Seine Jobs bei "taff" und "The Voice Kids" hängte er bereits an den Nagel. Nun kehrt Thore Schölermann auch "The Voice" den Rücken. Er wolle andere Prioritäten setzen, erklärte der Moderator in einem Interview.
Thore Schölermann verlässt "The Voice". Ab der zweiten Staffel und somit 14 Jahre lang stand er als Moderator der Castingshow vor der Kamera. Wie Schölermann gegenüber "Bild" bestätigte, soll die 15. Staffel im vergangenen Jahr seine letzte als Moderator der Sendung gewesen sein.
Er spüre, "dass der richtige Moment genau jetzt ist", erklärte der 41-Jährige gegenüber "Bild". "Wichtige Entscheidungen im Leben zu fällen, kann auch leicht sein, wenn man die Prioritäten für sich richtig gesetzt hat." Er wolle und müsse "neue Prioritäten setzen". Bei Letzteren handle es sich dem Bericht zufolge um seine Familie. Zudem betreibe der Moderator seit Kurzem drei McDonalds-Filialen in Aachen - ein zeitintensives Unterfangen.
Neuer Moderationsjob für Thore Schölermann
Es ist nicht Schölermanns erster Abschied. Bereits im vergangenen Jahr hatte der TV-Star bekannt gegeben, "The Voice Kids" den Rücken zu kehren. Ein Jahr zuvor war er zudem als Moderator des ProSieben-Magazins "taff" ausgestiegen, durch das er zwölf Jahre lang geführt hatte. Damals erklärte er im "Bild"-Interview, dass er "Sendezeit gegen Zeit mit meiner Familie" tauschen wolle. 2010 hatte Schölermann am Set von "Verbotene Liebe" seine Schauspielkollegin Jana Julie Kilka (heute Schölermann) kennen- und lieben gelernt. 2021 und 2024 wurde das Paar Eltern einer Tochter und eines Sohnes.

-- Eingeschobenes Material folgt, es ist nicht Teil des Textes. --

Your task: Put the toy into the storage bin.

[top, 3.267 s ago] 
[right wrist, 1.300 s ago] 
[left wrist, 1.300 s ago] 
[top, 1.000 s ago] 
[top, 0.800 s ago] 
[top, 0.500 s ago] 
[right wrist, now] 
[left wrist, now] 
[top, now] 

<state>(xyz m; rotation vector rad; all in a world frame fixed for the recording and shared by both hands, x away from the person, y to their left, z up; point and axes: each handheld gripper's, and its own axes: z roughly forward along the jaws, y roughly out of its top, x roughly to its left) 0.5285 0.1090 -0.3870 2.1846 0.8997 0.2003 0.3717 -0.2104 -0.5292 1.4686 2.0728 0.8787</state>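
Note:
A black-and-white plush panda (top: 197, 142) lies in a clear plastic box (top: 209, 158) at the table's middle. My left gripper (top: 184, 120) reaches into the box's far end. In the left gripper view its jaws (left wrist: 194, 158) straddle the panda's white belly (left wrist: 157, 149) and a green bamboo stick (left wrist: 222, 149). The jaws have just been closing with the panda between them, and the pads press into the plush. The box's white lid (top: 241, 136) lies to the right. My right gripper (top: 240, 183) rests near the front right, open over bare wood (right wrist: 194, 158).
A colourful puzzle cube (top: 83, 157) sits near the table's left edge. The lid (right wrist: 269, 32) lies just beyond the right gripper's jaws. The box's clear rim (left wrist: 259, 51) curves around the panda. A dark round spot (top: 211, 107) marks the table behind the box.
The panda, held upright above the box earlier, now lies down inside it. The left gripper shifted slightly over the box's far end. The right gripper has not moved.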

Ganz auf Thore Schölermann verzichten muss das TV-Publikum nicht. Ab 25. April moderiert er das neue Format "Staying Alive - Stars singen mit Legenden". In der ProSieben-Show sollen Stars wie Samu Haber, Alvaro Soler, Sasha und die No Angels gemeinsam mit verstorbenen Musikikonen auftreten. Wie dies möglich sein wird, hat der Sender bislang nicht verraten - denkbar ist, dass Whitney Houston, Elvis Presley und Co. mithilfe Künstlicher Intelligenz zu neuem, digitalen Leben erweckt werden sollen.